How to Sell a House: 11 Key Steps from A to Z

Joseph Alongi, CEO at SoldNest
By Joseph Alongi
Updated April 20th, 2025
House model with a sold tag representing selling a house

Selling your home but not sure how to go about it? 

You’re not the only one.

The process of selling a house can feel overwhelming without a clear plan.

That’s the bad news. 

The good news?

This guide will break it all down by taking you through the steps of a real estate transaction from a seller’s point of view. 

The goal?

For you to know exactly how to sell your house from start to finish. 

Let’s jump in. 

11 steps to selling a house

There are many moving parts to selling a home.

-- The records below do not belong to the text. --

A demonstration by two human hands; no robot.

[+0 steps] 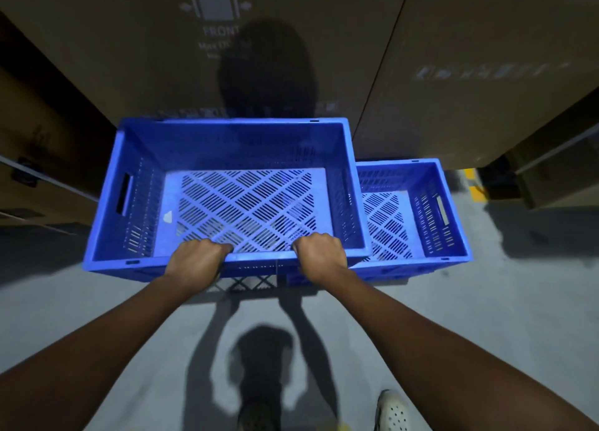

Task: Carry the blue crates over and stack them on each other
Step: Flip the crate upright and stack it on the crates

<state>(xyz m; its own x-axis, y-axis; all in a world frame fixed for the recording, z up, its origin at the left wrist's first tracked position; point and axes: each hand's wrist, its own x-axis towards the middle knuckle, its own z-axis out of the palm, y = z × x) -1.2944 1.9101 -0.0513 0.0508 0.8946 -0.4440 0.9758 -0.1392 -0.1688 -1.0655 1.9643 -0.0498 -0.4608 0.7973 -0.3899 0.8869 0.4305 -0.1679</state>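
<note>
1. Crate [227,200], blue and slatted, is held off the floor [486,317] in front of the person, level, its open top facing up.
2. Left hand [196,262] and right hand [321,257] both grip the near rim, fingers curled over the edge and pressed together, thumbs outside. Judgement: a two-handed hold on one long side keeps the load balanced for carrying.
3. Second crate [418,210] sits lower, just beside and partly under the held one's right side. Whether it rests on the floor or on another crate cannot be told.
4. Judgement: the held one is not yet lined up over it; stacking is unfinished.
5. Floor is grey, smooth, with hard shadows. Large cardboard boxes [470,74] wall in the far side. Light is dim.
</note>
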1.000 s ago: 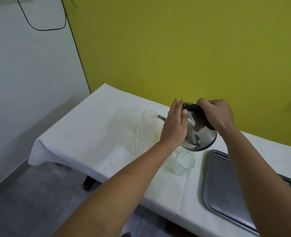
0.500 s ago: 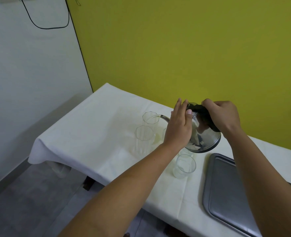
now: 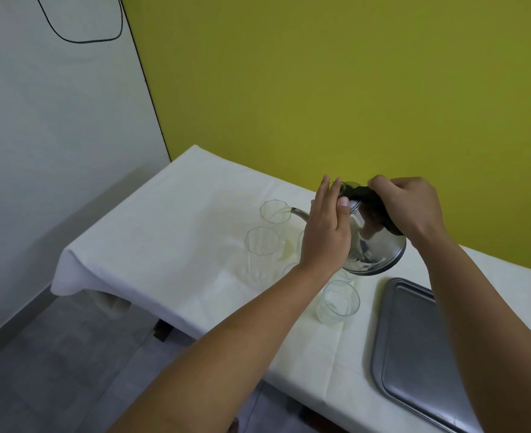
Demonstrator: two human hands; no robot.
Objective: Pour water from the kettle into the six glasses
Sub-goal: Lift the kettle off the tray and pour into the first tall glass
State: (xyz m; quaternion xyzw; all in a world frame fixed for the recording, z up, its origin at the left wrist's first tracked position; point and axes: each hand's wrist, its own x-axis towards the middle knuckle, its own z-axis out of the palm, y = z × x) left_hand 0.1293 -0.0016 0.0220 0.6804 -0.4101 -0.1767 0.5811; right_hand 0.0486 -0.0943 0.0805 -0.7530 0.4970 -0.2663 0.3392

How you go about each step can impact your timeframe, profit, and stress level.

That’s why it’s important to have the right blueprint when you start.

Here are the key steps in the process of selling a house.

1. Choose how you want to sell your home

The first step to selling your house is to decide how you’re going to sell it. 

Most homeowners base this decision on their primary goal — maximizing profit, selling quickly, or avoiding commission to a listing agent.

You have three main options:

  • Hire a real estate agent: This is the most common path for a reason. A good agent will get you the best price and guide you through every step. Listing agents typically earn 2.5% to 3% of the sale price. Hiring an agent is especially important if you’re dealing with a unique selling scenario — like selling a house during a divorce.
  • Sell your home by owner (FSBO): You’ll manage the entire process yourself — including pricing, marketing, showings, offers, disclosures, and paperwork. While you can save on the listing commission, you’ll still want to offer a commission to the buyer’s agent — often 2% to 3%. Selling a house without an agent requires more time and carries more risk if you’re not experienced.
  • Sell off-market to a cash buyer: If speed and simplicity are your top priorities, this route lets you skip prep and showings. But selling a house to a cash buyer (like a real estate investor or iBuyer) comes at a cost — because you’re going to sell for less than fair market value. 

The smart move? 

Weigh your priorities, timeline, and comfort level with the process.

Then choose the path that best fits your selling situation.

There’s no one right answer.

But if you’re leaning toward working with a real estate agent…

Hire the right agent if that’s the route you take

The difference between two real estate agents can easily mean tens of thousands of dollars.

It can also be the difference between a stressful experience and an easier one. 

If you go the agent route, look for someone with:

  • Local experience selling homes like yours
  • Strong reviews from past sellers
  • A low rate of dual agency
  • An easy-exit agreement

And don’t just hire the agent you’re most “comfortable” with. 

Just because you know an agent or they were referred to you doesn’t mean they’re going to put your interests before theirs.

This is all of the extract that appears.